Disney used Autodesk Revit, Shotgun and BIM 360 to help navigate the massive undertaking it took to build yet another city-like structure. Kalama said there’s a city-amount of hidden infrastructure to the facility. Each sub-park of the Disney resorts maintains its own power plants, water plants and transportation systems, meaning the company’s engineering and design crews have the ability to constantly improve their processes and how they work. “Coordinating all their efforts was a herculean task,” Kalama said.

Kalama said BIM 360 helped coordinate all the efforts, while Shotgun, normally used to help track media assets, was used to inventory props. At the heart of Disney’s creation of new lands to entertain the masses, Anagnost said each industry can learn from the way they work and innovate. “We could all use a little bit of that magic in our own work,” he said. “We need to give people the opportunity to see how these industries are changing and the important role technology Is playing.”

Automation Domination

Anagnost briefly mentioned the doom and gloom of automation during the general session keynote, but Autodesk Vice President of Design and Manufacturing Business Strategy Greg Fallon tackled it more head on. Like Anagnost, however, Fallon prefers to view the robotic future with optimism. Automation can provide humans with the ability to focus more on design, sustainability and engineering, rather than the nuts and bolts. Those new areas of focus can lead to healthier, more prosperous futures.

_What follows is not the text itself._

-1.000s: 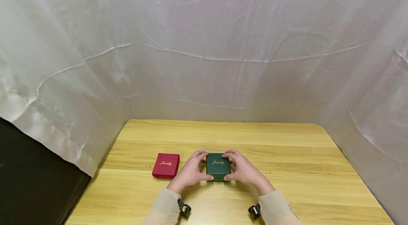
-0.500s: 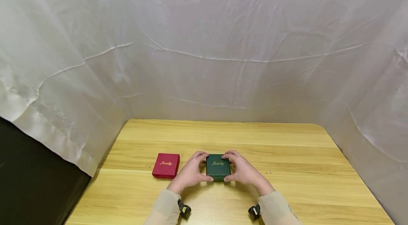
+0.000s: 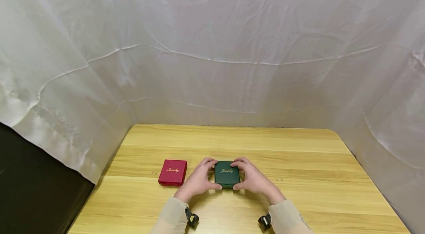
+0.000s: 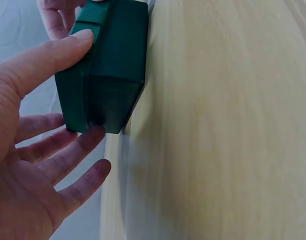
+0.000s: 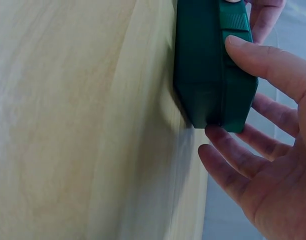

“In our industry, automation holds great promise to make us more effective at our jobs,” Fallon said. “Automation will help us meet the daunting challenges we face as a global society and will help us design and make the products that will help a growing global population thrive while we save our planet.

Fallon said the manufacturing sector will spend $580 trillion on IT, noting the massive increase in technology realization, but also noted that much of the people, data and tools are scattered throughout offices and cloud. Because of that, a third of a worker’s time is spent recreating or searching for data and information. “Today’s gap is between what can be and what is,” he said. “We have an opportunity to do better."


The theme of 2019 Autodesk University in Las Vegas was innovating for a more sustainable and prosperous future through design and manufacturing.

Changes to Fusion 360

While the show was certainly entertaining in its own right, the week wasn’t without notable news.

Autodesk announced a new electronics component to Fusion 360 to help its customers innovate. The new capabilities include printed circuit board design, schematics editing, SPICE SImulation and library management.

Anagnost also introduced a new collaboration with ANSYS during the conference’s design and manufacturing keynote. The new collaboration will result in “advancing simulation technologies within design and manufacturing.” The partnership has already resulted in connected workflow between Autodesk Fusion 360 and ANSYS Mechanical.

“You can’t do better design and can’t make better decisions if you don’t know how something is going to perform in the real world—if you can’t understand that, you can’t make it better,” ANSYS CEO Ajei Gopal said. “Together, if we start helping engineers, students and designers understand what the potential is with simulating in real-time, we can change the way the next generation does things.”